12 FAQs people ask about auto-enrolment
Auto-enrolment applies to all employers, though smaller employers will not be required to set up an auto-enrolment pension scheme until their 'staging date' - generally some time from 2014 onwards.
You should ensure that you understand what you need to do well in advance, as setting up an auto-enrolment pension scheme can be complex and time-consuming.
Your staging date - the date auto-enrolment starts for your business - depends on how many employees you have. For existing employers, the staging date is normally based on the number of people in their PAYE scheme on 1 April 2012.
You can check your staging date by entering your employer PAYE reference on the Pensions Regulator website.
Yes. You will need to check whether your existing scheme meets the requirements of auto-enrolment: for example, in terms of which employees can be members and the size of contribution you make. You will also need to make sure you set up the right systems to handle automatically enrolling your employees.
Auto-enrolment applies differently depending on how old the person is and how much they earn.
Auto-enrolment applies to all employees. It also applies to any worker who has to perform work personally and is not doing this as part of their own business.
Often, if you use agency workers, the agency will be responsible for paying the workers - and the agency will also be responsible in terms of auto-enrolment. But if you take on a temporary worker directly, or are responsible for paying an agency worker, then you must also deal with auto-enrolment.
Self-employed freelances will not normally be covered by auto-enrolment. The rules are similar to the rules which determine whether someone counts as genuinely self-employed.
If in doubt, you should take advice.
There is a government scheme, the National Employment Savings Trust (NEST), or you can choose a pension scheme offered by a private provider.
An independent financial adviser can help you decide which scheme is best for your business. Amongst other things, you will want to consider what the costs of the scheme are and how easy it is to use.
Eligible jobholders - aged between 22 and state pension age and earning at least £10,000 a year (2015/16) must be auto-enrolled in the pension scheme. At the same time, you must provide a written explanation of what this means and their right to opt-out.
The employee then has a month to opt-out. Any contributions that have already been made by the employer or deducted from the employee's pay are then refunded.
If an employee decides that they want to leave the pension scheme after the end of the opt-out period, they do this under the normal rules of the scheme.

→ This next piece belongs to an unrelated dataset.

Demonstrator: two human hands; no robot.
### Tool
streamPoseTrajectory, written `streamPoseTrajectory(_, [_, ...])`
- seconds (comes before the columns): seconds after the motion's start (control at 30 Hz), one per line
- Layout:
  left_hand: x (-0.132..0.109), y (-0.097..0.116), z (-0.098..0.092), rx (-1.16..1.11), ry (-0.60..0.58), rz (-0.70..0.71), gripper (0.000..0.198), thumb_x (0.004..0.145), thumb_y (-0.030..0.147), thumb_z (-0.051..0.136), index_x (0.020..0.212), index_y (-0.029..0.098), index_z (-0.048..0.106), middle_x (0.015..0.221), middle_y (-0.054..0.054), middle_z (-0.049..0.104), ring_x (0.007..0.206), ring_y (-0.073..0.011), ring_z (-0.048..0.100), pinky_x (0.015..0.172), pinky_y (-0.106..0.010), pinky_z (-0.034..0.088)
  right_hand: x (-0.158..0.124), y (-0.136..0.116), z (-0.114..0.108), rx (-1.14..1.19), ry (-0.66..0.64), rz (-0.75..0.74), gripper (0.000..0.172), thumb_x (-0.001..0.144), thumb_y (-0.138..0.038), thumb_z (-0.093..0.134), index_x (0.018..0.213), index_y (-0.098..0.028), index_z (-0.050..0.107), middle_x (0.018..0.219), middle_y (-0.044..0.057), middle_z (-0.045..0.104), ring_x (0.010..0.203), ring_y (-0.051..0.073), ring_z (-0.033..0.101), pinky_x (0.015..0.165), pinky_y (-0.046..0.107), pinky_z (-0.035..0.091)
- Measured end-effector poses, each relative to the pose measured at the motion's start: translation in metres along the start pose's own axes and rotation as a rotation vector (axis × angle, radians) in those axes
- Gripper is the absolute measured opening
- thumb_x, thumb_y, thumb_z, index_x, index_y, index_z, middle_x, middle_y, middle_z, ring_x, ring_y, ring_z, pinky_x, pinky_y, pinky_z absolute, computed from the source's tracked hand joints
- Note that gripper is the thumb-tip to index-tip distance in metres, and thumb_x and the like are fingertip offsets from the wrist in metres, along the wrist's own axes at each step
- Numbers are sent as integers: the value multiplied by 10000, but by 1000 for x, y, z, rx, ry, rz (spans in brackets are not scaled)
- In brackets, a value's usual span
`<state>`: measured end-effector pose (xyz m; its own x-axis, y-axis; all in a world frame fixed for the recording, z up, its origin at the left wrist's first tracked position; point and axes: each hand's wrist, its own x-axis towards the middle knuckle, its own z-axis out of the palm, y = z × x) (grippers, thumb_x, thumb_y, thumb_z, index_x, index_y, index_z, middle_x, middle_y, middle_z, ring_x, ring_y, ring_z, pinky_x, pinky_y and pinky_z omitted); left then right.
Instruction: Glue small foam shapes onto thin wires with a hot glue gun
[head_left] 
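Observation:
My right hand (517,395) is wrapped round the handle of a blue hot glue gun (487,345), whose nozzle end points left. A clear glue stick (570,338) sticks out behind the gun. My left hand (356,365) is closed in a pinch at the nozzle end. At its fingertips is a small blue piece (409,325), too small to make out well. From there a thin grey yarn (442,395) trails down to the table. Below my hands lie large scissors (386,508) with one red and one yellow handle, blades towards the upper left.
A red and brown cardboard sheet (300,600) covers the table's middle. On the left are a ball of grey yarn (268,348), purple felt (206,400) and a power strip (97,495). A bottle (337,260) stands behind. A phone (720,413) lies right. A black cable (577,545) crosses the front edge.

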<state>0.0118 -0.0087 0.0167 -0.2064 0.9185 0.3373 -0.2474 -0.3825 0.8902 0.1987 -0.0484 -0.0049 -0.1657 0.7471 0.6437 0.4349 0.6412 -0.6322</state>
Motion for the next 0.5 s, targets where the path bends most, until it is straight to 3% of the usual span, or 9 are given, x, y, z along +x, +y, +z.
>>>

If an employee opts out or leaves a scheme, the employee can make their own savings and pension arrangements (or choose not to save at all). You do not automatically have to make any contribution (unless agreed otherwise in the employment contract).
Yes, an employee can apply to re-enrol in the pension scheme. They can only do this once every 12 months.
Three years after an employee opts-out, you must automatically re-enrol them. Again, you give them the opportunity to opt-out if they wish.
When you take on a new employee, you need to assess what their status is in terms of auto-enrolment - depending on their age and how much they are paid (see 4). If the employee is an 'eligible worker' you would then normally need to auto-enrol them in the scheme.
You can choose to postpone automatic enrolment for up to three months. For example, you might want to do this if you are employing a temporary worker. However, you must also give the employee a postponement notice telling them that auto-enrolment has been postponed and explaining their rights.
You should give your employees general information about your pension scheme. For example, you might pass on information from the scheme provider or let them know about other sources of information.
You should be careful not to give advice or encourage an employee to make a particular decision, as you are not qualified to give financial advice. You can offer employees up to £150-worth of independent financial advice on pensions as a tax free benefit.
No. You must not do anything to deter your employees from auto-enrolling: for example, offering higher pay to employees who opt-out, or discriminating against employees who do not opt-out. You could face substantial fines or even criminal action.
Initially, the amount the employer must contribute is 1 per cent of the employee's qualifying earnings between £5,824 and £42,385 (2015/16). The total contribution made by employer and employee must be at least 2 per cent.
From 1 October 2017, this increases to an employer contribution of at least 2 per cent, and a total contribution of at least 5 per cent.
From 1 October 2018, the minimum employer contribution increases to 3 per cent and the minimum total contribution to 8 per cent.